The format of the sigils is simply an ampersand followed by a colour letter for a foreground color change, and a caret followed by the same colour letter for a background colour change. Capital letters on the foreground set the bold status, etc.

The letters are x, r, g, y, b, p, c, w for black/reset, red, green, yellow and so on

The ansifier does a unpack("C*",$input_string); and then uses a state machine (with state given as the ansifier's parameters) to analyse the character and either output it verbatim, change its internal state, or output a coloured ANSI sequence. This is written in Perl, and works quite well.

A specific bit of the ansifier is the place where the parser is right after a & or a ^: since the next character is supposed to be a color letter, it needs to identify if that's a valid color, and if it is use the corresponding "index number" to build the correct ANSI string. For example, "&x" with no state should output "\e[30m", "&r" with no state should output "\e[31m", etc.

As part of my small MUD test suite, I created a "bot" program which would make a number of connections to the MUD and start shouting coloured strings or reading coloured help pages, or generally stressing out what the server could do. It felt dog slow. Some times I have launched the mud under Devel::NYTProf to see what was the cause, and was not too surprised to see that one of the topmost subroutines was the one which handled the help pages request.

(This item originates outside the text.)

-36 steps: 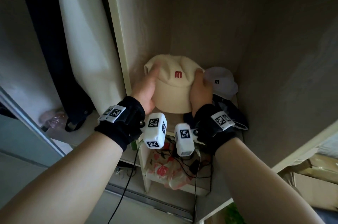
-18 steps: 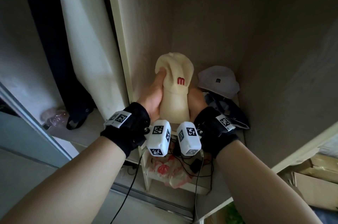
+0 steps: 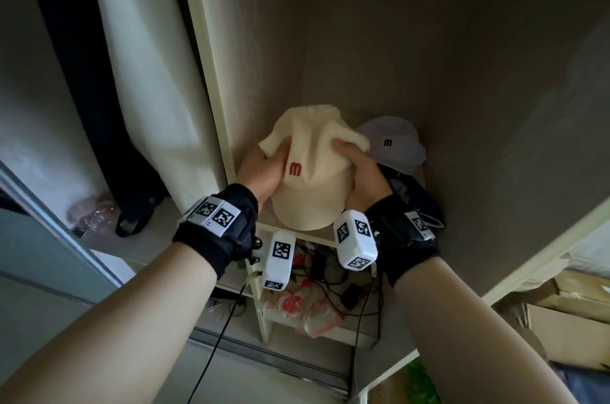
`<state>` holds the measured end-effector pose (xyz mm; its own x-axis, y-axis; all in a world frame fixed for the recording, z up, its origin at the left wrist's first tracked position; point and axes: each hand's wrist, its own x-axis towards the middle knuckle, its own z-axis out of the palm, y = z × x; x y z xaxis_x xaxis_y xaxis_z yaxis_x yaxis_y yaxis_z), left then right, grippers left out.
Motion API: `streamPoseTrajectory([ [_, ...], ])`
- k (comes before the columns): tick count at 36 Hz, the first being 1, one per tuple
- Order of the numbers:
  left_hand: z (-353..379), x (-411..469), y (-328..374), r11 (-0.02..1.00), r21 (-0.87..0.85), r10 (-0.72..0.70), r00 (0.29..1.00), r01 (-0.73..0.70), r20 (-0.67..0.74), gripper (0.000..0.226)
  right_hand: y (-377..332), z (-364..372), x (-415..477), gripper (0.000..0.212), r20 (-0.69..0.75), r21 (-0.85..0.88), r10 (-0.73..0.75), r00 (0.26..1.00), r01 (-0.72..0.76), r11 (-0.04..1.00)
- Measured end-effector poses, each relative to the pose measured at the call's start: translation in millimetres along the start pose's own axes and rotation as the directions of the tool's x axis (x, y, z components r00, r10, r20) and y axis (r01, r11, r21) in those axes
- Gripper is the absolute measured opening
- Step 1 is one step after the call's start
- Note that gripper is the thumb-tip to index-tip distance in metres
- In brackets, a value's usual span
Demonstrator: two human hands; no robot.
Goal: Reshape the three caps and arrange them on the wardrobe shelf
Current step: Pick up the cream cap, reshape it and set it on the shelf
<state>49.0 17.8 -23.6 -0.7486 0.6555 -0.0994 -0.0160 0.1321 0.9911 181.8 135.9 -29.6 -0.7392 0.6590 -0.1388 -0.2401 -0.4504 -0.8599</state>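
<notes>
A cream cap with a red "m" is held between both hands above the front of the wardrobe shelf, brim toward me. My left hand grips its left side, thumb pressed into the crown. My right hand grips the right side, fingers bunching the crown fabric. Behind it at the back right sits a white cap with a dark "m". A dark navy cap lies crumpled to the right, partly hidden by my right wrist.
A vertical wardrobe panel stands just left of the shelf, with hanging garments beyond it. Below the shelf is a compartment with cables and a floral bag. Cardboard boxes lie at the lower right.
The cream cap, squeezed narrow half a second ago, has been spread wider; both hands have shifted up onto the crown's sides and now bunch the fabric.
</notes>
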Motion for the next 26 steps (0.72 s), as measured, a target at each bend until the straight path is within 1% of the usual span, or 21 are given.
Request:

Well, these help pages don't change that often so they can be parsed once and then cached! That problem out of the way, the ansify() function became the most problematic one. You see, it's called whenever output is sent from the MUD to the player. That is, at every prompt or at every output. Again, I did some caching... but players' input is basically random so caching didn't help too much with this.

Delving in the internals of the report I realised that a very, very long time was spent in that tiny fraction of code which looked up whether a character was one of "xrgybpcw" and what its index should be.

The Perl function I had at the time was along these lines:

    my @colors = map { ord } qw/x r g y b p c w/;
    sub perl_getcolor {
        my $clrchar = shift;
        for ( 0 .. $#colors ) {
            return $_ if ( $clrchar == $colors[$_] );
            return $_ if ( ( $clrchar + 32 ) == $colors[$_] );
        return 255;

This works well, but it's quite slow.

If Perl had -funroll-loops, that's where it could be used ;) The resulting "unrolled" Perl subroutine isn't that great either. I have not tested the below, so it may actually be completely wrong!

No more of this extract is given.